A Trusted Windows App Turned Into a Weapon
Daemon Tools has been around for decades. If you've ever mounted a disc image on Windows without actually owning a physical disc drive, there's a decent chance you've used it. It's that kind of software — unglamorous, reliable, almost invisible. Which is exactly what makes it such an attractive target.
Kaspersky's security researchers have now identified a malicious backdoor embedded in the popular Windows disc imaging software. The Russian cybersecurity company says its antivirus telemetry — data pulled from computers running Kaspersky software around the world — reveals a campaign it describes as "widespread," with thousands of Windows machines running Daemon Tools squarely in the crosshairs. And here's the part that should genuinely concern anyone who has the software installed: the attack is reportedly still active.
What Kaspersky Actually Found — And When
The backdoor was first detected on April 8. Kaspersky traced the activity to a group it believes communicates in Chinese, based on its analysis of the malware itself. That attribution isn't airtight — language analysis of malware has limits — but it's the working assumption Kaspersky is operating under.
Beyond the thousands of infection attempts, the researchers confirmed that at least a dozen computers were actually compromised. That's the distinction worth paying attention to. The backdoor gave attackers a foothold, and they used it to push additional malware onto those specific machines. Kaspersky characterized this secondary stage as "targeted," suggesting the hackers weren't just spraying and praying — they had specific victims in mind.
The affected organizations operated in retail, scientific research, and manufacturing, as well as government environments. Geographically, the targeted systems were located in Russia, Belarus, and Thailand.
How a Supply Chain Attack Like This Works
This is a supply chain attack, and if that term still sounds a little abstract, here's the clearest way to think about it: instead of breaking into your house directly, someone poisons the water supply. When you drink the water, the problem comes to you.
Hackers who pull off supply chain attacks don't go after end users individually — they compromise the software before it reaches those users. By embedding malicious code into a trusted application (or its update mechanism), they can infect a massive number of machines in one move. Every person who downloads or updates the software becomes a potential victim without doing anything obviously wrong. You installed Daemon Tools from what looked like the official source. That was the trap.
Kaspersky said it contacted Disc Soft, the company that develops and maintains Daemon Tools, though it didn't confirm whether the developer had responded or taken any action at the time of the report. Disc Soft's official response acknowledged the report and said its team was treating the matter as a top priority, adding that it was actively working to assess and remediate the situation — without confirming the specific details Kaspersky outlined.
TechCrunch independently downloaded the Windows installer directly from the Daemon Tools website and checked it against VirusTotal, the widely used online malware scanning service. The file appeared to contain the backdoor. It's not yet known whether the macOS version of Daemon Tools is affected, or whether other Disc Soft products have been compromised.
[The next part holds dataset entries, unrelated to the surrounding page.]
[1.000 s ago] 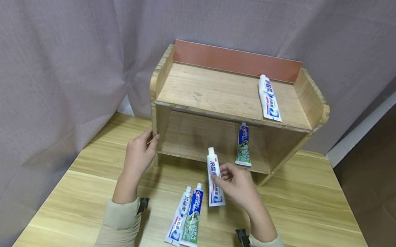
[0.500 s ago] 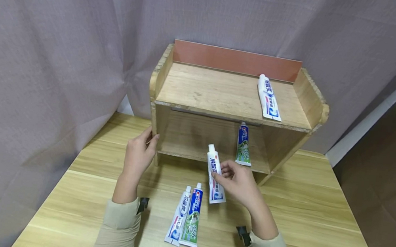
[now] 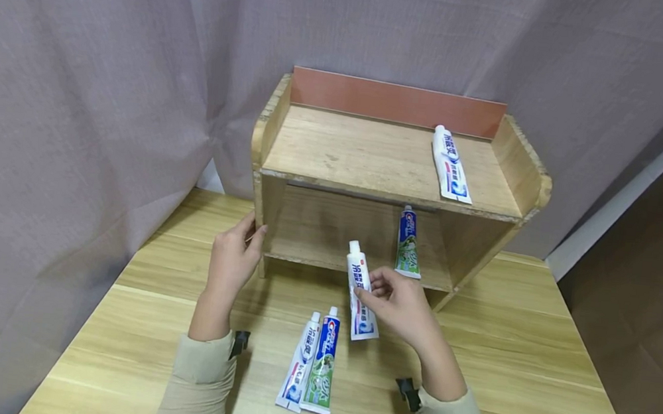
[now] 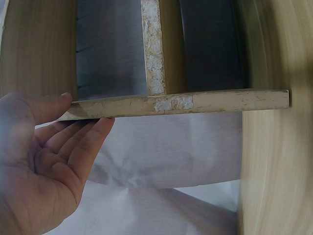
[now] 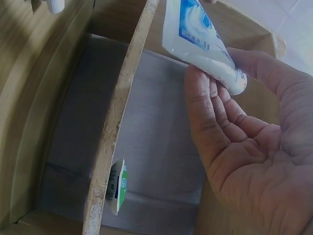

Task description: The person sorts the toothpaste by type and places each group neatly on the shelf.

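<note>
White toothpaste tube [image 3: 358,277], white cap [image 3: 354,246], blue lettering [image 3: 356,273], seemingly a red patch [image 3: 363,262]

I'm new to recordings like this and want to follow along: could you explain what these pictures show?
There is no robot here, just someone in beige sleeves working bare-handed. The widest view comes from a camera on the head, looking forward and down; the other two come from cameras on each wrist. The left hand grips the left side panel of a small wooden shelf unit. The right hand pinches a white toothpaste tube, its cap pointing away from the person. On the table, another white tube lies beside a blue-and-green one. In the unit, a third white tube lies on the top board, and a second blue-and-green tube on the board below.
</note>
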Available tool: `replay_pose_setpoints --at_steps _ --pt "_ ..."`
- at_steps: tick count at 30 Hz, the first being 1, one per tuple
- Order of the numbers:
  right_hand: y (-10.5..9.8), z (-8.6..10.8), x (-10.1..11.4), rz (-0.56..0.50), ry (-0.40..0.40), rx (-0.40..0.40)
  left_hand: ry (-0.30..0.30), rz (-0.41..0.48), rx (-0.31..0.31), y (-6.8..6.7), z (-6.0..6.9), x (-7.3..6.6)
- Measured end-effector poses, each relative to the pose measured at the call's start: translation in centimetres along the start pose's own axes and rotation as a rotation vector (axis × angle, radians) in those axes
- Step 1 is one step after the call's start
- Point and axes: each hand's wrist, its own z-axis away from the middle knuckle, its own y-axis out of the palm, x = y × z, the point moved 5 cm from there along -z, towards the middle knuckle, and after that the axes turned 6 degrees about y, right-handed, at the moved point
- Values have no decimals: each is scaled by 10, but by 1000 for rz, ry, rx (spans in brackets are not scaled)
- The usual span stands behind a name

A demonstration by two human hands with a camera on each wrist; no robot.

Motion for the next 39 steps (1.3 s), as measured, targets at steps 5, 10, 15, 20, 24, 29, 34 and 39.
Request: replay_pose_setpoints --at_steps 5,10,15,20,24,29,34,39 --pt "-1 0 1 6 -1 2 5 -3 0 0 0 0" --pt "-3 -1 0 19 2 0 2 4 1 0 0 0" --pt "-4 -1 0 28 7 0 7 8 1 0 0 0" --pt "-6 -1 1 33 8 -3 10 1 2 0 0 0" --pt "-6 -1 0 33 9 -9 5 2 1 0 0 0" --pt "-6 -1 -2 33 4 -19 -2 -1 0 0 0 1" --pt "-7 0 -1 32 7 -24 3 -1 -2 0 0 0" --pt "-10 0 2 28 -7 -28 3 -1 -5 0 0 0"
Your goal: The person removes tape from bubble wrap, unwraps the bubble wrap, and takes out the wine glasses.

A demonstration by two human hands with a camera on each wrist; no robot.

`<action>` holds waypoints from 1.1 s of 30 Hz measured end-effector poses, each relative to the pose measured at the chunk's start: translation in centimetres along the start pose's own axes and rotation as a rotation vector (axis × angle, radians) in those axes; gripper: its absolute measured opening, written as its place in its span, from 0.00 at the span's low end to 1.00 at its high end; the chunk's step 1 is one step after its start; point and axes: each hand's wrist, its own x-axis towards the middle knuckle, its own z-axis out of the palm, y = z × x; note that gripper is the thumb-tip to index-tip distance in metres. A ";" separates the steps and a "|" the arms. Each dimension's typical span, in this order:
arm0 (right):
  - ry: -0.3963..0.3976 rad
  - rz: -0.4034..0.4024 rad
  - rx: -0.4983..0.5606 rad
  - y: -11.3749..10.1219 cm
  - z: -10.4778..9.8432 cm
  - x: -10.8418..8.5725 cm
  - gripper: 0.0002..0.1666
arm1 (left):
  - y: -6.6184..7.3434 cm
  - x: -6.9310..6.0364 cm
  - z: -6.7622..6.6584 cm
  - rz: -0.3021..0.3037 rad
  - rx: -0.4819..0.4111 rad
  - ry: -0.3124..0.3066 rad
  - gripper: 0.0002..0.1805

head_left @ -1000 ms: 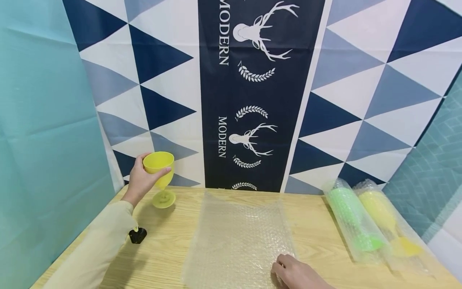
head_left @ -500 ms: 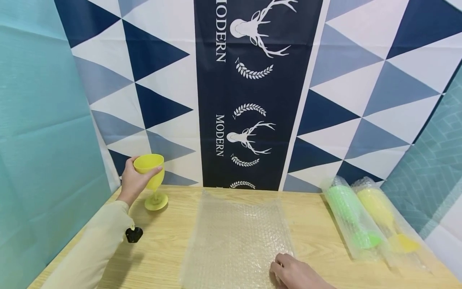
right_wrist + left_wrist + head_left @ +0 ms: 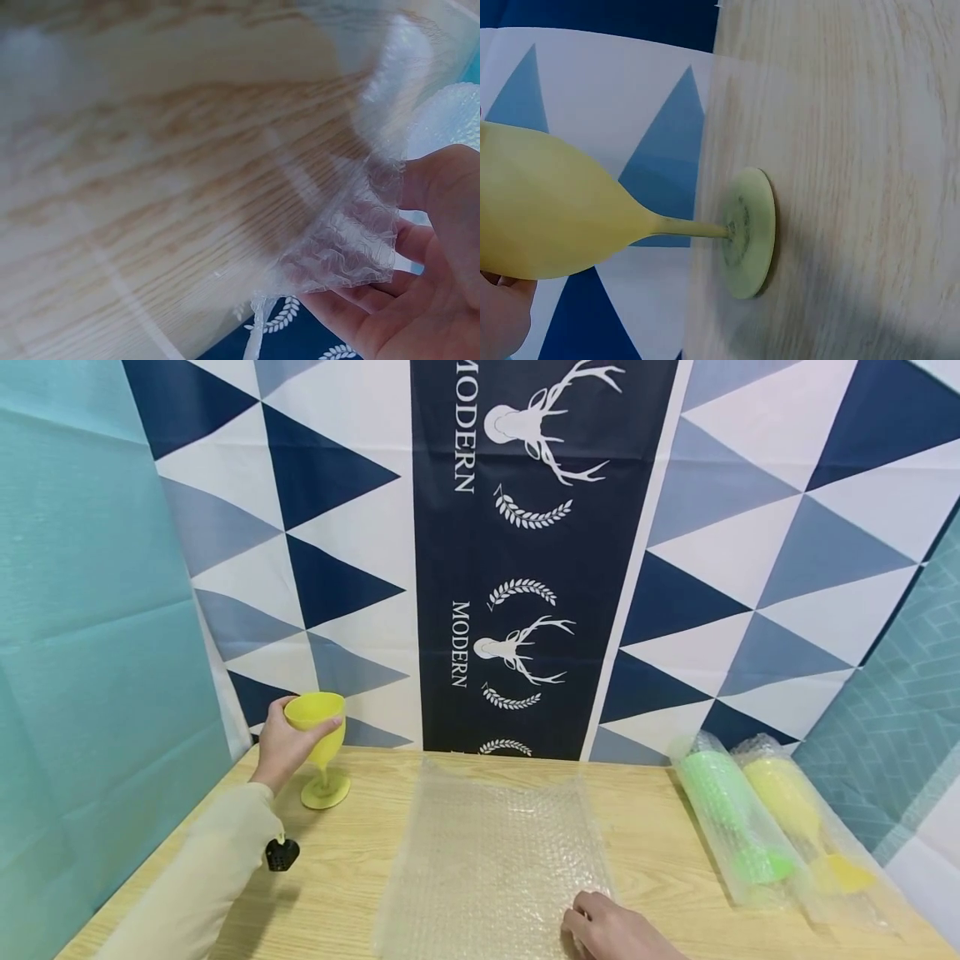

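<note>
Left hand [image 3: 285, 748]: gripping yellow goblet [image 3: 327, 750] | Right hand [image 3: 613, 931]: pinching bubble-wrap sheet [image 3: 495, 860] | Beyond both grips: printed wall hanging [image 3: 532, 556], lettered "MODERN" sideways

The word "MODERN" is printed twice in white serif capitals on the dark vertical panel [image 3: 532, 553] of the patterned backdrop [image 3: 348, 560], each marking turned sideways to read from top to bottom. The lower marking [image 3: 461, 644] is complete; the upper marking [image 3: 465, 427] is larger and its initial letter is clipped by the head view's top edge. Each marking stands left of a white antlered stag head [image 3: 506, 649], with curved leaf sprigs [image 3: 510, 697] as accompanying emblems, two of these also appearing in the right wrist view.
</note>
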 end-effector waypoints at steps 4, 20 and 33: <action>-0.004 0.011 0.007 -0.1 0.1 0.0 0.19 | -0.4 -0.1 0.2 -0.013 -0.009 0.006 0.51; 0.039 -0.053 -0.046 0.1 0.0 0.1 0.17 | -0.5 0.0 0.2 -0.037 -0.004 -0.061 0.56; 0.003 -0.035 -0.025 0.3 -0.1 0.0 0.22 | -1.1 -3.8 0.9 -0.133 -0.013 -0.148 0.53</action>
This Is Part of a Bigger, Nastier Trend
Daemon Tools isn't the first widely used app to become an unwitting delivery system for malware, and it almost certainly won't be the last. Earlier in 2026, hackers linked to the Chinese government were found to have hijacked software updates for Notepad++ — yes, that Notepad++ — to push malware to organizations with interests in East Asia. Around the same time, researchers flagged a separate incident targeting visitors to the website of CPUID, the company behind HWMonitor and CPU-Z, two tools extremely popular among PC enthusiasts and IT professionals.
The pattern here is pretty clear. Attackers are increasingly focusing on trusted, well-established software that people install without a second thought. The trust people place in legacy apps — the ones that have been around long enough to feel safe by default — is itself becoming a vulnerability.